Content starts
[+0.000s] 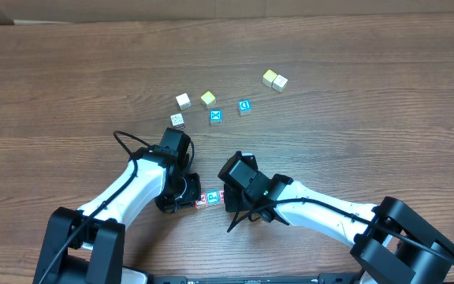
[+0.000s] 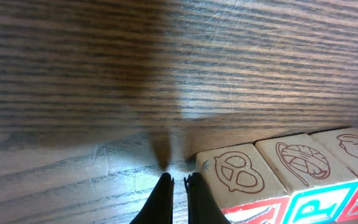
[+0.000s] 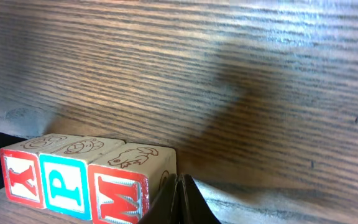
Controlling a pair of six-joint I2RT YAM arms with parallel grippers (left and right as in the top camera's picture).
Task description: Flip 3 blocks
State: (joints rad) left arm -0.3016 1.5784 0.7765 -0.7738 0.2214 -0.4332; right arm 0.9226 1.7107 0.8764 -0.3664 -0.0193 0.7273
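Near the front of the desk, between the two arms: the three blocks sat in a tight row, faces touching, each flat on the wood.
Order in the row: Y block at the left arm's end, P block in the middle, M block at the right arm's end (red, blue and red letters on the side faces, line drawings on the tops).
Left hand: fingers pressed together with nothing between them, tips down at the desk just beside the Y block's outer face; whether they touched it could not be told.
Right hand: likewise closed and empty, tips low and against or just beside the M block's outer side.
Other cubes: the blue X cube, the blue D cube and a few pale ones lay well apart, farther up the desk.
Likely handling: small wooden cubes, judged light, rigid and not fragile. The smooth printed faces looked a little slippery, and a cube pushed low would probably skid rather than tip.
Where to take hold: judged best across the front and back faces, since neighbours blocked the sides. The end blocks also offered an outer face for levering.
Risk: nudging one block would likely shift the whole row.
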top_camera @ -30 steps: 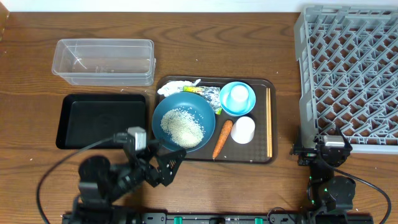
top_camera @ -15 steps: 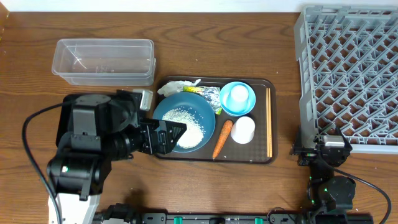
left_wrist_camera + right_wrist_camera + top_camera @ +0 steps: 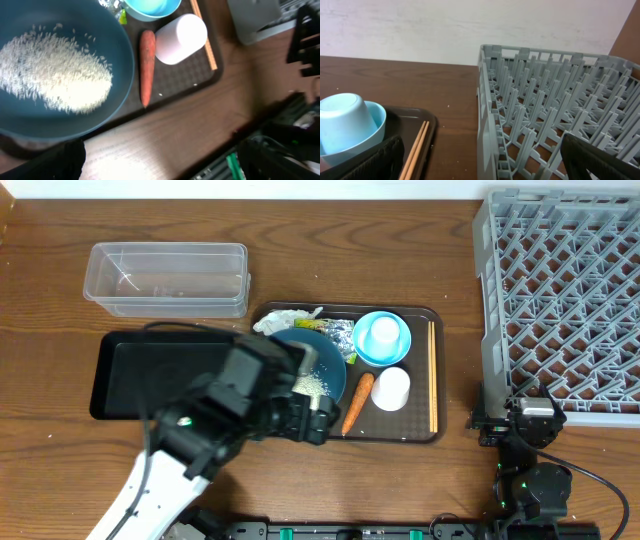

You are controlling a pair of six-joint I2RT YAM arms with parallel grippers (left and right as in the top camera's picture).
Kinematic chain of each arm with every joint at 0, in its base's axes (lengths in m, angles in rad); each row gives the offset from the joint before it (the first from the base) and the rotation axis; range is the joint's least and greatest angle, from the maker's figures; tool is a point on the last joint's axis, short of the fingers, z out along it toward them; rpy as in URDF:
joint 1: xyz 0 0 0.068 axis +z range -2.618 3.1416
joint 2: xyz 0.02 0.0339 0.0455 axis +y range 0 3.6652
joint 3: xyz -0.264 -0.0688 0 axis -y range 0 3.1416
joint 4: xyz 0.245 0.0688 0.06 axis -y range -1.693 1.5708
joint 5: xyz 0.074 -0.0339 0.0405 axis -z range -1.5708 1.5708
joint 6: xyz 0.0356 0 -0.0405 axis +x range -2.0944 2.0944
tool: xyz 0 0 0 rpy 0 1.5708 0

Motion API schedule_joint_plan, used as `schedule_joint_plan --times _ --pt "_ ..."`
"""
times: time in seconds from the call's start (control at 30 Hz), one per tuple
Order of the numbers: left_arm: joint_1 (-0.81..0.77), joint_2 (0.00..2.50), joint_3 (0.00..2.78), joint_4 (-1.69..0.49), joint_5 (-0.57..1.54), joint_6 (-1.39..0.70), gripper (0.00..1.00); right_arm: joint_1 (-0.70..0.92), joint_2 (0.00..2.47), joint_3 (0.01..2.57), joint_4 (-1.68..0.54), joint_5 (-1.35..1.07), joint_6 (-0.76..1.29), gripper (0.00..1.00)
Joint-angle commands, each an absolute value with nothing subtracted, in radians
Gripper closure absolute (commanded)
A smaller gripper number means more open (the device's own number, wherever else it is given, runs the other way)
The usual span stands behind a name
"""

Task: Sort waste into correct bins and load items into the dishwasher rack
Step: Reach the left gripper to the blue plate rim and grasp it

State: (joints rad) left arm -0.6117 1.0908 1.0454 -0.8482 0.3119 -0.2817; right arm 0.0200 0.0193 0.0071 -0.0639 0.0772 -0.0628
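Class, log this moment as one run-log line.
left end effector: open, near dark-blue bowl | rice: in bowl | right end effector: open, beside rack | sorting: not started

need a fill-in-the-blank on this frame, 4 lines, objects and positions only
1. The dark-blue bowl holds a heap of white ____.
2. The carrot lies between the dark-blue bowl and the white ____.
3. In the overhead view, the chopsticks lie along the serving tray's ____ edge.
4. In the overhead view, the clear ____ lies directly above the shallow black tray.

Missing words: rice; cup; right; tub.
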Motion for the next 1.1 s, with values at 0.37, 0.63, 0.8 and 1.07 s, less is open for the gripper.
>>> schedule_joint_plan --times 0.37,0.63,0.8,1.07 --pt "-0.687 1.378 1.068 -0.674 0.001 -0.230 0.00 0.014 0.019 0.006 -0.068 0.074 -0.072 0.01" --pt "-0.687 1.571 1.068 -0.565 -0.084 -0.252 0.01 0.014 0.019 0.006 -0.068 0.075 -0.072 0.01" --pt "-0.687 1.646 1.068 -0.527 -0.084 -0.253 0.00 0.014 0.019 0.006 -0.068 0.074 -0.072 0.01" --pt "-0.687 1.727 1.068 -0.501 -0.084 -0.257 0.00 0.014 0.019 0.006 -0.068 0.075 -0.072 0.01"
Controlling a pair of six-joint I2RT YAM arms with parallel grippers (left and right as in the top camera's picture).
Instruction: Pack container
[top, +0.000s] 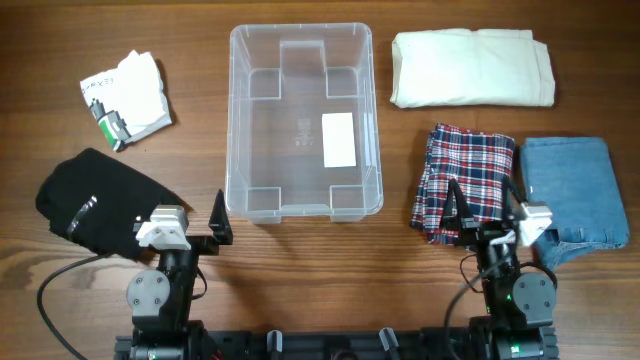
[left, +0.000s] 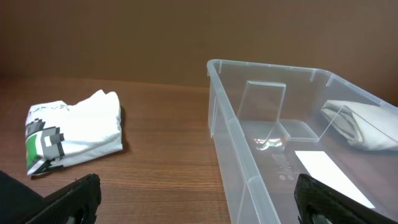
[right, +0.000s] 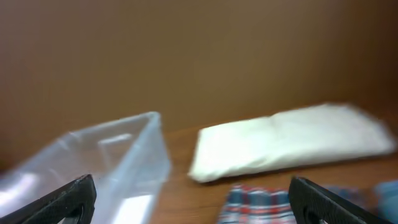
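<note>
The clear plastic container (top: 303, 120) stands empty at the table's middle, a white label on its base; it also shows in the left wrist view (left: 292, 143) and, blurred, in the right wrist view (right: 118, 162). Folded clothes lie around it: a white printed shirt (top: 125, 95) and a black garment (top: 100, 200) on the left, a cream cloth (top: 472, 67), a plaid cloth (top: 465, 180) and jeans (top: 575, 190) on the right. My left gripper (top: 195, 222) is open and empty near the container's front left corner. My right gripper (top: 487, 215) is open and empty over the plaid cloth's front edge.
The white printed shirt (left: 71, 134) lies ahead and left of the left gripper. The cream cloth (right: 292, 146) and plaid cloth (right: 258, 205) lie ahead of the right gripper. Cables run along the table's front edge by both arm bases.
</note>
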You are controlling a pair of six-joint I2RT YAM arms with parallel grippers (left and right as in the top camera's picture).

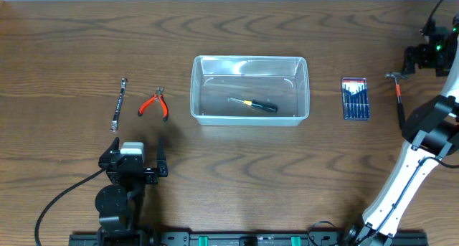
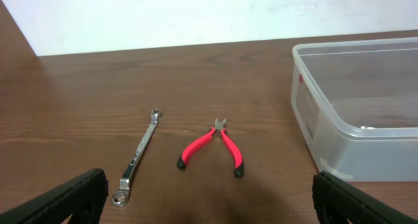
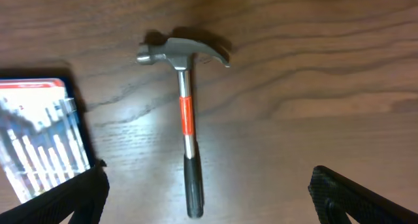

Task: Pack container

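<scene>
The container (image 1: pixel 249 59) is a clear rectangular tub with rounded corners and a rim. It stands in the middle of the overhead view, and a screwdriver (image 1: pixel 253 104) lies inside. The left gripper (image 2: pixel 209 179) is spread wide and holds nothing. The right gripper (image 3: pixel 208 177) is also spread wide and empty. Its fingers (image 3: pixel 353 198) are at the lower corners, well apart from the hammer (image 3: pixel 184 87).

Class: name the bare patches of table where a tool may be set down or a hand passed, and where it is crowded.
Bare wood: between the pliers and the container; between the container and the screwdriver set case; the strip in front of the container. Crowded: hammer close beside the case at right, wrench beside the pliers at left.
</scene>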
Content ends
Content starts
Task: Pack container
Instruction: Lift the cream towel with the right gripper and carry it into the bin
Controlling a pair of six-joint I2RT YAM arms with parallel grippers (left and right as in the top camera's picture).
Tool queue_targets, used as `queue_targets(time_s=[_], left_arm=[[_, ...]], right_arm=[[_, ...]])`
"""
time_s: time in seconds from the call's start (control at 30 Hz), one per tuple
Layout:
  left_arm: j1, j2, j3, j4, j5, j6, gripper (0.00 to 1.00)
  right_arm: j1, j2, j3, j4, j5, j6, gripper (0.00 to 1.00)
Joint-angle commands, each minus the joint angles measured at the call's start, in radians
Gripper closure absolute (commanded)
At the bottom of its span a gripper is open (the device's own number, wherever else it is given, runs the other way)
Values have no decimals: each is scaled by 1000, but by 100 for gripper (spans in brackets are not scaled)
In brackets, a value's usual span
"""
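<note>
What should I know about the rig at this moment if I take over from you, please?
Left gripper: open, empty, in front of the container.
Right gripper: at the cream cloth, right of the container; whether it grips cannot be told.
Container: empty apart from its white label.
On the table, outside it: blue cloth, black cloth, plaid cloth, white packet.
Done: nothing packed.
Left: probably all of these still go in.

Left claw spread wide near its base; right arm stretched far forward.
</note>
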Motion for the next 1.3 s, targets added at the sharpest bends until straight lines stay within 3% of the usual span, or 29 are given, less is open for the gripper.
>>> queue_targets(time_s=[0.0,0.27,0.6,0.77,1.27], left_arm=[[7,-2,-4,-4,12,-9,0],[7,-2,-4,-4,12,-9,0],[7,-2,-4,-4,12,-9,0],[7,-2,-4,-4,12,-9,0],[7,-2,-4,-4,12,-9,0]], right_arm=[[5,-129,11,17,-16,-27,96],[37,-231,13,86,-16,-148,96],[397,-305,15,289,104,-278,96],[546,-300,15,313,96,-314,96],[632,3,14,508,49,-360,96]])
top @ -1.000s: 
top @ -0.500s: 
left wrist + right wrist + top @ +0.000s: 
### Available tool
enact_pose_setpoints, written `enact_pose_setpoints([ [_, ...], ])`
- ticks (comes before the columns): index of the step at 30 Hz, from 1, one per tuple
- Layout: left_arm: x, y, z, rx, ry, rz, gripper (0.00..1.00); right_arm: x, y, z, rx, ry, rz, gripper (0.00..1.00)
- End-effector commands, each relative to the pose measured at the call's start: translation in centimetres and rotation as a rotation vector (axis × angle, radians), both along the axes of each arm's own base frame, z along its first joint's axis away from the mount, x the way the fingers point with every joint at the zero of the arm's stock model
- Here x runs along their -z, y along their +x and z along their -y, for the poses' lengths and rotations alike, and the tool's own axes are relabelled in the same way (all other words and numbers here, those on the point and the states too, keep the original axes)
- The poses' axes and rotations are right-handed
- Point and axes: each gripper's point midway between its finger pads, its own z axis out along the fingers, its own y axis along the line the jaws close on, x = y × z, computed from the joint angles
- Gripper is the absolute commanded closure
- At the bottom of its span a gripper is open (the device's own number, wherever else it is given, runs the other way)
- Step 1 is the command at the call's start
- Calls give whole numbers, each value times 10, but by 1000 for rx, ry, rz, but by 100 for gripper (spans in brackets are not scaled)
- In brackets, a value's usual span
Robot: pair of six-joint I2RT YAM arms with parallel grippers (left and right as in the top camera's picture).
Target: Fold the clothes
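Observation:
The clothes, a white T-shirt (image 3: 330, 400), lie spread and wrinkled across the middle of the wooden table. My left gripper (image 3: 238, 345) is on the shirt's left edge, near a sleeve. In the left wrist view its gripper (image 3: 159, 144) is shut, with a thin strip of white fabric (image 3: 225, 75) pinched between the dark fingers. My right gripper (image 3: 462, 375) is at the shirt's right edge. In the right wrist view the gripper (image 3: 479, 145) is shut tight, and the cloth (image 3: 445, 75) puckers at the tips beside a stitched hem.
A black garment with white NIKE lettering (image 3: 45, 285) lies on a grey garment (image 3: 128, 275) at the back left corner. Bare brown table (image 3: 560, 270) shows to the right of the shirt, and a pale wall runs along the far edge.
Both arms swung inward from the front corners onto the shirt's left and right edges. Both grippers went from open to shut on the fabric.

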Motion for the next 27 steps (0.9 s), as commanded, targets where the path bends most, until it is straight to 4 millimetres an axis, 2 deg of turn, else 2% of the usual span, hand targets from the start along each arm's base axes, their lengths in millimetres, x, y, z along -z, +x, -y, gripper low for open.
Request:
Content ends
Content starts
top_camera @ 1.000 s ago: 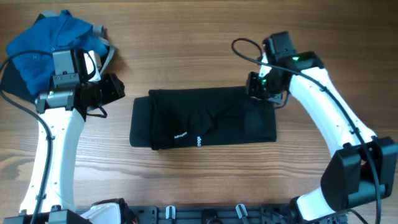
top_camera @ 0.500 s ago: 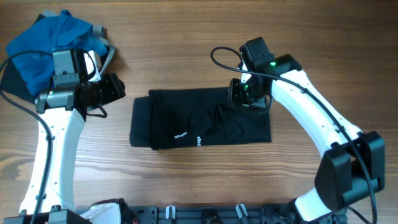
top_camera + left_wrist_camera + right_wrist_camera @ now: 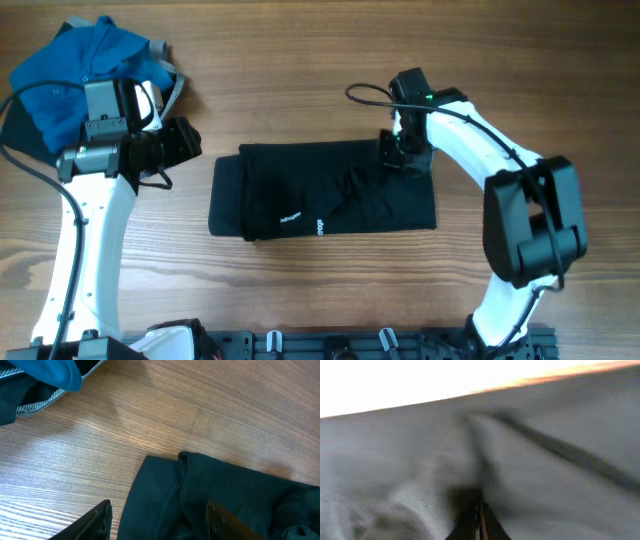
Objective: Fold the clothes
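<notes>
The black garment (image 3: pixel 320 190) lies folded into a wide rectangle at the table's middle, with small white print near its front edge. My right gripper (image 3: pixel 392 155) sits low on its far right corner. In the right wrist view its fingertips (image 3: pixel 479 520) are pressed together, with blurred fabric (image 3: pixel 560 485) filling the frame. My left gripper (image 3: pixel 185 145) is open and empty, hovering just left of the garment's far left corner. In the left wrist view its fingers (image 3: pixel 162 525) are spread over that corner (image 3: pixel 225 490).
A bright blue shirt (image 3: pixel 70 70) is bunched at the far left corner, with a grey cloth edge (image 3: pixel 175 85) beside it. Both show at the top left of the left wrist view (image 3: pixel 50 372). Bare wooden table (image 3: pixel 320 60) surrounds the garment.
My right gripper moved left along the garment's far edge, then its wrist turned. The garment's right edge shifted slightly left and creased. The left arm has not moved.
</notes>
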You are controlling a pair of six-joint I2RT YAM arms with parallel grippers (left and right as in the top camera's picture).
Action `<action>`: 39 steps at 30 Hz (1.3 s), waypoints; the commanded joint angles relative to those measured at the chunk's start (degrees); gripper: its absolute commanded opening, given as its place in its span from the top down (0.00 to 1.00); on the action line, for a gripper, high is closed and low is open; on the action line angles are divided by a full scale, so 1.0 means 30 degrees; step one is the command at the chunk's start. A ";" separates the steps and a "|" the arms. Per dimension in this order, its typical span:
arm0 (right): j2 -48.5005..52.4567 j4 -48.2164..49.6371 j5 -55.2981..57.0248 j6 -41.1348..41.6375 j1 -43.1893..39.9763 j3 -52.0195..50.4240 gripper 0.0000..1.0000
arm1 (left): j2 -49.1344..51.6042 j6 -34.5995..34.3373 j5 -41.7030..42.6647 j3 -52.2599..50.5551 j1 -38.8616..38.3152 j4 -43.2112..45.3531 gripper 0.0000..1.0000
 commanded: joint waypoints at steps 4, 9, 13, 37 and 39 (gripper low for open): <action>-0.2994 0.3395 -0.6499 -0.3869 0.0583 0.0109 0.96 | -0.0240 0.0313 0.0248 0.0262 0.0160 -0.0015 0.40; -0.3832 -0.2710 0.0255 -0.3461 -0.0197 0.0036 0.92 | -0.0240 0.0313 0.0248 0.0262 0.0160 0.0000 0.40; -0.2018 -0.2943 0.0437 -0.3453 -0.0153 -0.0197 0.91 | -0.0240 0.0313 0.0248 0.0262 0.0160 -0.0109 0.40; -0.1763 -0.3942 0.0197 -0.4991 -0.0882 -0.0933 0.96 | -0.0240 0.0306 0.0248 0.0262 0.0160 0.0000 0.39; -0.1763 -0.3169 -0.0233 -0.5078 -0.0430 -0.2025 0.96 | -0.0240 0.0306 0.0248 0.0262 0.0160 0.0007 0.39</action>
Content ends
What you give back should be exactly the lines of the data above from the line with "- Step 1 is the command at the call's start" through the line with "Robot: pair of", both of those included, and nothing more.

- Step 1 is the command at the call's start
- Calls give whole numbers, each value times 10, but by 1000 for rx, ry, rz, but by 100 for gripper (spans in brackets are not scaled)
- In brackets, a value's usual span
Robot: pair of six-joint I2RT YAM arms with parallel grippers (left and right as in the top camera's picture).

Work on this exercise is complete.